Version Control with Git

  1. Collaborating

Learning Objectives

  • Explain what remote repositories are and why they are useful.
  • Explain what happens when a remote repository is cloned.
  • Explain what happens when changes are pushed to or pulled from a remote repository.

So far, we’ve seen how Version control can help us track the changes we make to our files, and to revisit any point in their history.

Git Workflow - Local Repo

Git Workflow - Local Repo

(there are a few extra commands we haven’t covered today for you to look at).

But, version control really comes into its own when we begin to collaborate with other people.

We already have most of the machinery we need to do this; the only thing missing is to copy changes from one repository to another.

Collaboration

Collaboration

Systems like Git allow us to synchronise work between any two repositories.

In practice, though, it’s easiest to use one copy as a central hub, and to keep it on the web rather than on someone’s laptop.

Many programmers use hosting services like GitHub or BitBucket to hold those master copies; we’ll explore the pros and cons of these a bit later.

Exploring the collaborative process

But first let’s explore the collaborative process.

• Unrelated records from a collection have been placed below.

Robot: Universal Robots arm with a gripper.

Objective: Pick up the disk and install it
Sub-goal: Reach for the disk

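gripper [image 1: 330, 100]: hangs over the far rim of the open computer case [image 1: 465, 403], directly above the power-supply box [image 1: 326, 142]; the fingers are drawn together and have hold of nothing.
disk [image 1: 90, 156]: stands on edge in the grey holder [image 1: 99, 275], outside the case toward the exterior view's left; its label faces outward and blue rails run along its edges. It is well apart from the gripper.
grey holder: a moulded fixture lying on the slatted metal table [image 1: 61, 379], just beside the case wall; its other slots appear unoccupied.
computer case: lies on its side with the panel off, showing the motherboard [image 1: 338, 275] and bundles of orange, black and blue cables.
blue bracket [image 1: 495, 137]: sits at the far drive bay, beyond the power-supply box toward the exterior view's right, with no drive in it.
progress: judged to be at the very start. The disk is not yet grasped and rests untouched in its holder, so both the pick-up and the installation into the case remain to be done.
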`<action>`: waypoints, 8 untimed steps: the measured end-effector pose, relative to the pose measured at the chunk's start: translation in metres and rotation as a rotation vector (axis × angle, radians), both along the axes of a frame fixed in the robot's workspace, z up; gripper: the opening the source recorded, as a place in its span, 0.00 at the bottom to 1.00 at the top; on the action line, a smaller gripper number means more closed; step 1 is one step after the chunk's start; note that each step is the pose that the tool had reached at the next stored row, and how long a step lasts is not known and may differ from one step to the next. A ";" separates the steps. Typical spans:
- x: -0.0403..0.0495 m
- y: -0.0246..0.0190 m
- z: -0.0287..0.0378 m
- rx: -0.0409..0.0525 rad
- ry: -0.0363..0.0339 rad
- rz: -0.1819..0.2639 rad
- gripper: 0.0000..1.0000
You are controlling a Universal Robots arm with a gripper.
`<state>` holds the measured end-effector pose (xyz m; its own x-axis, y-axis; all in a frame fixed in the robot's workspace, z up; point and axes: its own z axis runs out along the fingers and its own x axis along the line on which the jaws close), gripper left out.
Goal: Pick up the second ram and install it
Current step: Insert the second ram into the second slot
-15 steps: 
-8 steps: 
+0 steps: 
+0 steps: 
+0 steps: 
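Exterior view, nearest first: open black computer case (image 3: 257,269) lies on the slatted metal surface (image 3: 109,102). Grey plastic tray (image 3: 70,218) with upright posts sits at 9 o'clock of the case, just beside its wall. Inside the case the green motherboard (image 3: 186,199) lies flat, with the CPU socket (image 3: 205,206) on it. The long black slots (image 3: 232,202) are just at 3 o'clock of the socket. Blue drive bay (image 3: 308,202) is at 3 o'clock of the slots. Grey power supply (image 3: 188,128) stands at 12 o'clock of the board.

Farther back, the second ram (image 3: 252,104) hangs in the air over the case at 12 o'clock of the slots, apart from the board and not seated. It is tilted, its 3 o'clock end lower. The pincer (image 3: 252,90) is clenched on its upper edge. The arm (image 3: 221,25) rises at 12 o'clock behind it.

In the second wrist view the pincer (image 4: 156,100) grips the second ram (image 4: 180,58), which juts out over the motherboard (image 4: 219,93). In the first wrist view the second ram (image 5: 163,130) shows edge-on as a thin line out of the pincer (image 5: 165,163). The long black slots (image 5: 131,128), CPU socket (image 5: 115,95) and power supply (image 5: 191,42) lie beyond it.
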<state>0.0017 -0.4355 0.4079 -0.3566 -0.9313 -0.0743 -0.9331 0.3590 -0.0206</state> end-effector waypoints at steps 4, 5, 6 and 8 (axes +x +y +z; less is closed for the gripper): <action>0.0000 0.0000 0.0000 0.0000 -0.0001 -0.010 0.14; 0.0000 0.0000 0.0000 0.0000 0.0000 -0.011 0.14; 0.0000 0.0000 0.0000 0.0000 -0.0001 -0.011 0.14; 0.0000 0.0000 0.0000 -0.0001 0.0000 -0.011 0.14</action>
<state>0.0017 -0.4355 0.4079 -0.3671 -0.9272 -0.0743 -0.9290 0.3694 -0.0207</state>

Time to buddy up.

Collaboration

Collaboration

So far we have been working in splendid isolation. We’re going to use GitHub to set up a remote repository and start “collaborating” with our partners.

Developer A is going to take the role of the project originator. Developer B is going to take now on the role of a colleague joining the project and collaborating in development.

With the help of two terminals (opened in different directories on the same computer), I’ll be taking on both roles. In your pairs, decide who will be Developer A and Developer B while I get set up.

Developer A - To GitHub!

Remote Repositories #1

Remote Repositories #1

Now, Bs just sit back for a moment and watch A until told otherwise

JUST A’s. Let’s start by sharing the changes we’ve made to our current project with the world. Log in to GitHub, then click on the icon in the top right corner to create a new repository called climate-analysis:

Creating a Repository on GitHub (Step 1)

Creating a Repository on GitHub (Step 1)

Name your repository “climate-analysis” You can optionally give it a friendly description and prove a README.md which is rendered on the front page of the web interface.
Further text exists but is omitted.